Work instructions:
When a line in the entries below contains the word "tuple", copy that line.

:: Source information ::

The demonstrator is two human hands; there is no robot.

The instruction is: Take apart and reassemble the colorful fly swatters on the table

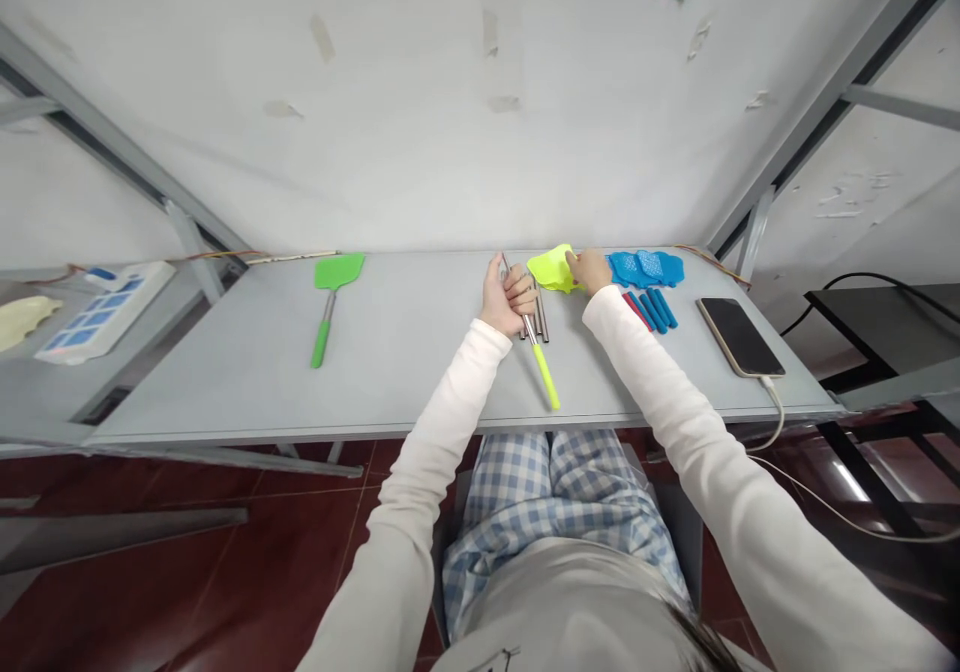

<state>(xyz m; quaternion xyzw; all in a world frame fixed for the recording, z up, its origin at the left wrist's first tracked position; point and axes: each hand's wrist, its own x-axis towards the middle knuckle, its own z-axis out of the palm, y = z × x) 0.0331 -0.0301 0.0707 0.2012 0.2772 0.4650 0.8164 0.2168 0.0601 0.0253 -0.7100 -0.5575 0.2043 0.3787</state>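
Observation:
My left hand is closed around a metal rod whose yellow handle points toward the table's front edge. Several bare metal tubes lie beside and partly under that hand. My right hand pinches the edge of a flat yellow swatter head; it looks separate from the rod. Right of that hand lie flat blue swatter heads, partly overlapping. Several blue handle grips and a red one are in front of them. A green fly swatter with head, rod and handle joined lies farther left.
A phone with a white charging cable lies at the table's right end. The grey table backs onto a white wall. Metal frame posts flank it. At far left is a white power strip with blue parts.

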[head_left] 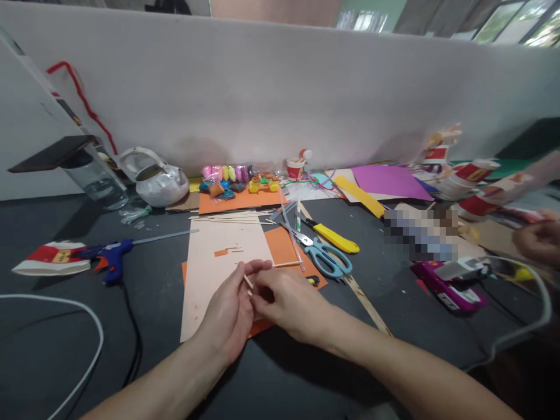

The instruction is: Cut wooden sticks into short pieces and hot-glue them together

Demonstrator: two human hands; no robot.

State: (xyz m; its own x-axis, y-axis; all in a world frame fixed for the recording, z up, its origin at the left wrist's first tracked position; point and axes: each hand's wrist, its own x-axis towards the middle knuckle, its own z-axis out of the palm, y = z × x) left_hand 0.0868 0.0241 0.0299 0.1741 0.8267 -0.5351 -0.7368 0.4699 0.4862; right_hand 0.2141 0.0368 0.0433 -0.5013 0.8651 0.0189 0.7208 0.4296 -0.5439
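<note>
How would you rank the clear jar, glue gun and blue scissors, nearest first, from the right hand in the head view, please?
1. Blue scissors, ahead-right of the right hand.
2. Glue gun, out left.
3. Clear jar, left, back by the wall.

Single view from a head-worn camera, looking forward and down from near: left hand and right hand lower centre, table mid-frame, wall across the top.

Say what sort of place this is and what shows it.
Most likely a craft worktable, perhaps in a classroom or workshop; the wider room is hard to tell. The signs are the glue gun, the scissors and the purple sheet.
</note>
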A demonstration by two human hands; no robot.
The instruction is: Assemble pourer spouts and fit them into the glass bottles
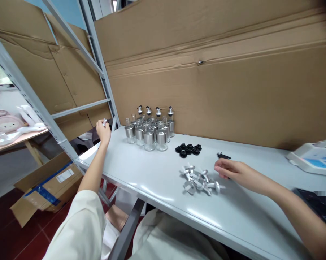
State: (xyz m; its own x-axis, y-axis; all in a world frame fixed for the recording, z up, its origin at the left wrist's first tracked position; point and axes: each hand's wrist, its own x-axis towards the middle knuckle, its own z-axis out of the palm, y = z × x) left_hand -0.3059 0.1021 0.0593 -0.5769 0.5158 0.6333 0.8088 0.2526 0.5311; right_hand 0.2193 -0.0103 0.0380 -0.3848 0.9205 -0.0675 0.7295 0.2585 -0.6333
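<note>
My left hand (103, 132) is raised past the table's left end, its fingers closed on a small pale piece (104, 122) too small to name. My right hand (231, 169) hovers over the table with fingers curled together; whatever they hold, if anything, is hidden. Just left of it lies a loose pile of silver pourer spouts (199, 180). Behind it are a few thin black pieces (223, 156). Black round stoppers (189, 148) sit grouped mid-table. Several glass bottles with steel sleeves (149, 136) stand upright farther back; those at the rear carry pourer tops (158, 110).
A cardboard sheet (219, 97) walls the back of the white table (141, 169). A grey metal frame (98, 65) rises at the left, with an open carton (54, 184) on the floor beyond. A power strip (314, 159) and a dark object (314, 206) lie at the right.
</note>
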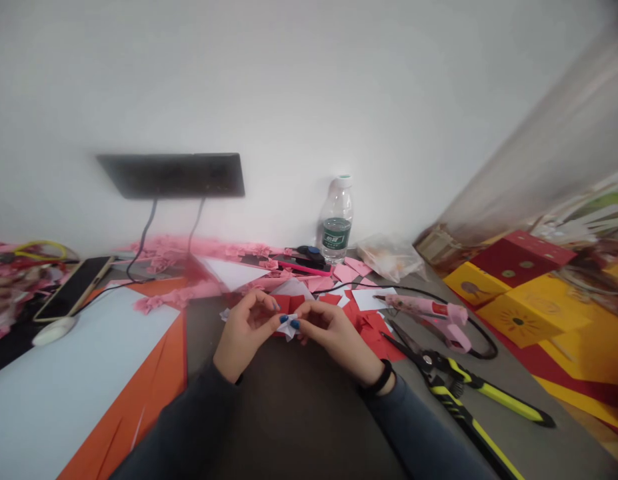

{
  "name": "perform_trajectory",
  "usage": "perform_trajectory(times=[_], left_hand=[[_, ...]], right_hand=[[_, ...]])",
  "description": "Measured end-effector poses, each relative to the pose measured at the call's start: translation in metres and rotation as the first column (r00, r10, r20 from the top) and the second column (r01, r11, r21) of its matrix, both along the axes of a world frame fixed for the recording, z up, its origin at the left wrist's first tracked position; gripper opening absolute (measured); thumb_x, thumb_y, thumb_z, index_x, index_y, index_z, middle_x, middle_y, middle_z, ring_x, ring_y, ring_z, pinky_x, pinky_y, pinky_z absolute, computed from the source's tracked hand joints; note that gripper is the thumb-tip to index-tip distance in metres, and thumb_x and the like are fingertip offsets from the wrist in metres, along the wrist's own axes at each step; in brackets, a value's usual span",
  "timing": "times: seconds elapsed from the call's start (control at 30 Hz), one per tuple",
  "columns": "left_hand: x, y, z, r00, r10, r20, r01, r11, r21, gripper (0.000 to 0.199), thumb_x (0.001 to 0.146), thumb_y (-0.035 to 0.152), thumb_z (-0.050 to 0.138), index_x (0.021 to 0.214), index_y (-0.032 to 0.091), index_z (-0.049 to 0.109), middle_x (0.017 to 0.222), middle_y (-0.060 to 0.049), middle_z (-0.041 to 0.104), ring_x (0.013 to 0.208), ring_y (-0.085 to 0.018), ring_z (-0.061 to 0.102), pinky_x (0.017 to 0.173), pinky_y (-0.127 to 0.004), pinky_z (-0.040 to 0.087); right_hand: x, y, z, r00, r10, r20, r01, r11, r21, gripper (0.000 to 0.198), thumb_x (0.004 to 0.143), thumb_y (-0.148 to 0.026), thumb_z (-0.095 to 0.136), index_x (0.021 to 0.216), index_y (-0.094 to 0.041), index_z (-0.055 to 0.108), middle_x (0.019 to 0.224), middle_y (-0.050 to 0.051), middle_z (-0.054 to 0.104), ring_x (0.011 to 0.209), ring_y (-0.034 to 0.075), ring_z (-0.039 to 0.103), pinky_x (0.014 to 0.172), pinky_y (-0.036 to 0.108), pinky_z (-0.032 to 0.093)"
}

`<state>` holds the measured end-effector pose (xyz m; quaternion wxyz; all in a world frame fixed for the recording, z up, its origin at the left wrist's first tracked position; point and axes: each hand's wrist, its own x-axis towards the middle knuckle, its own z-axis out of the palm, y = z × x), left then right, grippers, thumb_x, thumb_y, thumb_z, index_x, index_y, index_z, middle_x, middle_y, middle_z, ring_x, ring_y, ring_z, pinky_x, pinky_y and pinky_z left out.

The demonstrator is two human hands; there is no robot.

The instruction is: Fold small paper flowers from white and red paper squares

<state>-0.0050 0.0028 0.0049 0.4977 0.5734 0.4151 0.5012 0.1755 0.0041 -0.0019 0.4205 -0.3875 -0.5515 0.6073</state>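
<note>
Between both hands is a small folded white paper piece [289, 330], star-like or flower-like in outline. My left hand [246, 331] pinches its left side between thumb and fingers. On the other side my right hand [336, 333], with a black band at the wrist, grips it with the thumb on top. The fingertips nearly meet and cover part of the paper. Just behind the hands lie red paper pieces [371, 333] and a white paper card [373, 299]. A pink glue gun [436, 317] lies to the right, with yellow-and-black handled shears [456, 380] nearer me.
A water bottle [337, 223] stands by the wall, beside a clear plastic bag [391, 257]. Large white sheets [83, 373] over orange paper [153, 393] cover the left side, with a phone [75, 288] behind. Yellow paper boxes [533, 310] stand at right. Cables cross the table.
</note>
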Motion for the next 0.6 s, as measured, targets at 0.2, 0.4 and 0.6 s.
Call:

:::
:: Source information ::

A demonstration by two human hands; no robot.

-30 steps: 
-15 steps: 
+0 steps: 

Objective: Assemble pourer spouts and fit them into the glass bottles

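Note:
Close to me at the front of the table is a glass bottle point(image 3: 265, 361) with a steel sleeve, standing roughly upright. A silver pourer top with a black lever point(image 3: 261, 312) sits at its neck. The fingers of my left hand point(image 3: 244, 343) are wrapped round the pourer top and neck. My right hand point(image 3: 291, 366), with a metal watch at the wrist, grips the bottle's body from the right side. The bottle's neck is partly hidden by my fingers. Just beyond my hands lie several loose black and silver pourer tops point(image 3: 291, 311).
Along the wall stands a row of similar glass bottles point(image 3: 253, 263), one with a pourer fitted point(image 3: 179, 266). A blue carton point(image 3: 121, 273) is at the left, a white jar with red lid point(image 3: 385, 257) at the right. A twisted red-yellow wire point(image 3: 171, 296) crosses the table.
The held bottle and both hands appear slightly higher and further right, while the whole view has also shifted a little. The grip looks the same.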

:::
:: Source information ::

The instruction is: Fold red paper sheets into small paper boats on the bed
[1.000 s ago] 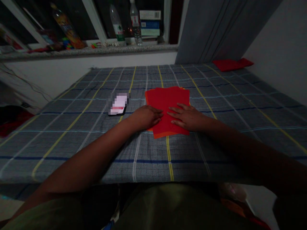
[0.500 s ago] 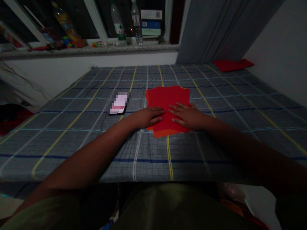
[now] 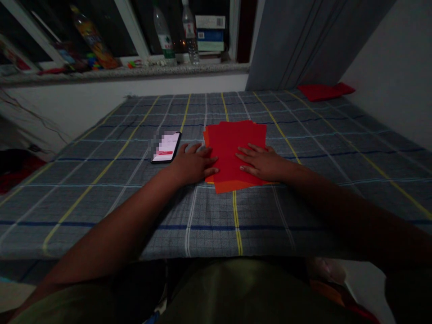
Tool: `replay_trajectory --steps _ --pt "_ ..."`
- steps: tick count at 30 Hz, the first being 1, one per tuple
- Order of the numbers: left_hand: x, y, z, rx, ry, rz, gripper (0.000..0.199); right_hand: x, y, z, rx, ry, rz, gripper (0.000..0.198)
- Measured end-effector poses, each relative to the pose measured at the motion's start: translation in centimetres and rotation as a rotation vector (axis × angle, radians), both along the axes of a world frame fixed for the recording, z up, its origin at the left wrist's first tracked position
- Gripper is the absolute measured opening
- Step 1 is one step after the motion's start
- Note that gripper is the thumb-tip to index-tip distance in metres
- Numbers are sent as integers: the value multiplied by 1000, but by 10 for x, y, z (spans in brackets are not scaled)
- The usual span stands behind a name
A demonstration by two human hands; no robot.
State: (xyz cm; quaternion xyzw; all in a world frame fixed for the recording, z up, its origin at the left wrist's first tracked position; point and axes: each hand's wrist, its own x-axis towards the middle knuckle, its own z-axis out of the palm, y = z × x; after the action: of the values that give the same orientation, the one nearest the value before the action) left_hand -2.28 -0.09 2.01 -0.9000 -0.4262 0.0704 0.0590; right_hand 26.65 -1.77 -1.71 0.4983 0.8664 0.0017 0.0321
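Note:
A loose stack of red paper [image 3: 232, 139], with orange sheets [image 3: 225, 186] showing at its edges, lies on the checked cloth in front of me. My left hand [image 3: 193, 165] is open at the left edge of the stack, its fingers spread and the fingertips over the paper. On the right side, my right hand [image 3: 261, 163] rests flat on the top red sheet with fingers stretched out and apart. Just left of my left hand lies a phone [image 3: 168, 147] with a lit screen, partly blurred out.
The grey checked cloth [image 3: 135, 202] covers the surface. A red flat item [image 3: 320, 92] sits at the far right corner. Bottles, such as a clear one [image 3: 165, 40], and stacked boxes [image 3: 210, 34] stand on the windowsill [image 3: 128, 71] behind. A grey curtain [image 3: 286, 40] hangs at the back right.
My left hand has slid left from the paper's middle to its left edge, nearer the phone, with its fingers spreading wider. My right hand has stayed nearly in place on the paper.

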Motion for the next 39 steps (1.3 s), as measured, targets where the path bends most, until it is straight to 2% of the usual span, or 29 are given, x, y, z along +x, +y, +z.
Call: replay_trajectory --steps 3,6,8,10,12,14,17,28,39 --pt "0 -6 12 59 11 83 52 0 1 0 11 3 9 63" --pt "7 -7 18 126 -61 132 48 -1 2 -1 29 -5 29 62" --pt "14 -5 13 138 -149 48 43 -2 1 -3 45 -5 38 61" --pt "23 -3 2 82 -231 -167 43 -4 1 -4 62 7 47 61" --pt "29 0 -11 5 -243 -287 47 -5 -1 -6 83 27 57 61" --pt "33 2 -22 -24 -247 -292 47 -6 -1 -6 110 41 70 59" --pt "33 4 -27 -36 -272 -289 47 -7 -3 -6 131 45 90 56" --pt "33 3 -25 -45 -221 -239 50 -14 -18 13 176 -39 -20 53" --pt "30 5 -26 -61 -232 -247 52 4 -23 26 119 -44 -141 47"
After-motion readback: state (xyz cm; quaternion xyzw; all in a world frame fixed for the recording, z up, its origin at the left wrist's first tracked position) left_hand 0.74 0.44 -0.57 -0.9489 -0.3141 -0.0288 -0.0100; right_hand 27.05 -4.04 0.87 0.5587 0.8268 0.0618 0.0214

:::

Response box:
  "timing": "times: seconds elapsed from the call's start (control at 30 Hz), one per tuple",
- steps: tick count at 30 Hz, the first being 1, one per tuple

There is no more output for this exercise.